A Look Back at the Remington 870 Shotgun

Any gun that has 11 million copies, has been used in more than 25 countries in various military and police applications, as well as a sporting arm and has become the benchmark of pump or slide-action shotguns deserves a look back at its origins, along with an examination of why it was and remains so popular. As Remington celebrates its bicentennial, the Model 870 shotgun has been a major factor in the longevity of the company for more than a quarter of its existence.

Remington had been struggling a bit in its shotgun market. From the beginning of the 20th century, Americans had been flocking toward the pump or slide-action shotgun because of its simplicity, reliability and it costing far less than any double or semi-auto. Winchester ruled the roost with its models 1897 and 1912 pumps. Their reliability had become legend, and the appeal of the Model 12 with its sleek lines pretty well spanked any of the competition. John D. Pederson had designed the Remington Model 10 slide-action, bottom-ejecting shotgun—he actually designed it in 1908, but it wasn’t brought to market until 1909—and it sold reasonably well, even serving some trench-gun duties into the 1930s. It was one of the first shotguns with a rounded profile to the rear of the receiver. The Model 10 was more fragile than the competing Winchester Model 12 so John Browning designed the Model 17 pump shotgun, retaining the bottom ejecting and loading port and successfully addressing some of the issues with the Model 10. Because of wartime production needs the Model 17 was not brought forth until 1921. Later on, the Ithaca Model 37 and the Browning BPS would share much of the engineering found in the Model 17. 
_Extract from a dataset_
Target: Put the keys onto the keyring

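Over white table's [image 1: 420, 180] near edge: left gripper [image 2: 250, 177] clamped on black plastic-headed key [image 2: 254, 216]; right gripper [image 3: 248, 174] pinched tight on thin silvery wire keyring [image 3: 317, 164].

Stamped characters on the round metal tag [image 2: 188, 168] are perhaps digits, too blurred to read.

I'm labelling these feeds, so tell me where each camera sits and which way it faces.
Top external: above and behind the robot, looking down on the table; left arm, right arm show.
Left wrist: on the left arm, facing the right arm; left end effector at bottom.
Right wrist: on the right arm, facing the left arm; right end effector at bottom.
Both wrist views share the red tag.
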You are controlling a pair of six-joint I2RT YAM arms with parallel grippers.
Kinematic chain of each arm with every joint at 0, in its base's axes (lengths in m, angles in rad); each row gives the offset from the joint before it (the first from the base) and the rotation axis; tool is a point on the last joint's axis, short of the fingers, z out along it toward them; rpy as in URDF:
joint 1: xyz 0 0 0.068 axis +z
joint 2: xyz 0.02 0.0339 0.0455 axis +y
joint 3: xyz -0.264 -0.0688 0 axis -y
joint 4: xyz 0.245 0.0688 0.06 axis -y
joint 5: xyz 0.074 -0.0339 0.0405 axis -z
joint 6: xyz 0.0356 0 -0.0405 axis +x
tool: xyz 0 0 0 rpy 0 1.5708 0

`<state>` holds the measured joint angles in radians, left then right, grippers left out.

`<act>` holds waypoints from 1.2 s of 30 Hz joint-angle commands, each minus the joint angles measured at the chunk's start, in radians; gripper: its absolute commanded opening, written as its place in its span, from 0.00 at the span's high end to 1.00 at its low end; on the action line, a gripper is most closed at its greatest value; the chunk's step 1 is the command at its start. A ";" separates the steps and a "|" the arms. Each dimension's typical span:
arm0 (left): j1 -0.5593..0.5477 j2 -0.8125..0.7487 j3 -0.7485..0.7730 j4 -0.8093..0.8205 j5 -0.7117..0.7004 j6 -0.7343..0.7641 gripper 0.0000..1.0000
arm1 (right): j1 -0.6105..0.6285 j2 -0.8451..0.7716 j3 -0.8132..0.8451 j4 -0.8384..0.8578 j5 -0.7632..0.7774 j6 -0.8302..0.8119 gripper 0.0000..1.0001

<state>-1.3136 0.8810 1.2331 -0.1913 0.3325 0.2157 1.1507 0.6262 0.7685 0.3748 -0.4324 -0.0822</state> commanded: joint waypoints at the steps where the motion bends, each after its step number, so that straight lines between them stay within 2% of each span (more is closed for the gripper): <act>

The Remington Model 17 pump shotgun was a forerunner to the Model 870.

The Model 17 was a 20 gauge, and it enjoyed a fair degree of popularity as well, though it never threatened the Winchester Model 12. Another Remington engineer, Crawford C. Loomis, redesigned the Model 17 to handle 12-gauge ammo and employing side ejection, introducing it as the Model 31 in 1931. The Model 31 was produced in 12, 16 and 20 gauge and made from 1931 until 1949. Model 31s were purchased by the FBI, and one each was ascribed to each office after the Kansas City Massacre of 1933.

World War II changed everything, including manufacturing parameters. The new prevailing consideration was expense of manufacture. Cost cutting—some say cheapening—became the primary focus. With The Depression over, wages—hence manufacturing costs—were skyrocketing. Remington needed to find a less expensive way to produce pump shotguns.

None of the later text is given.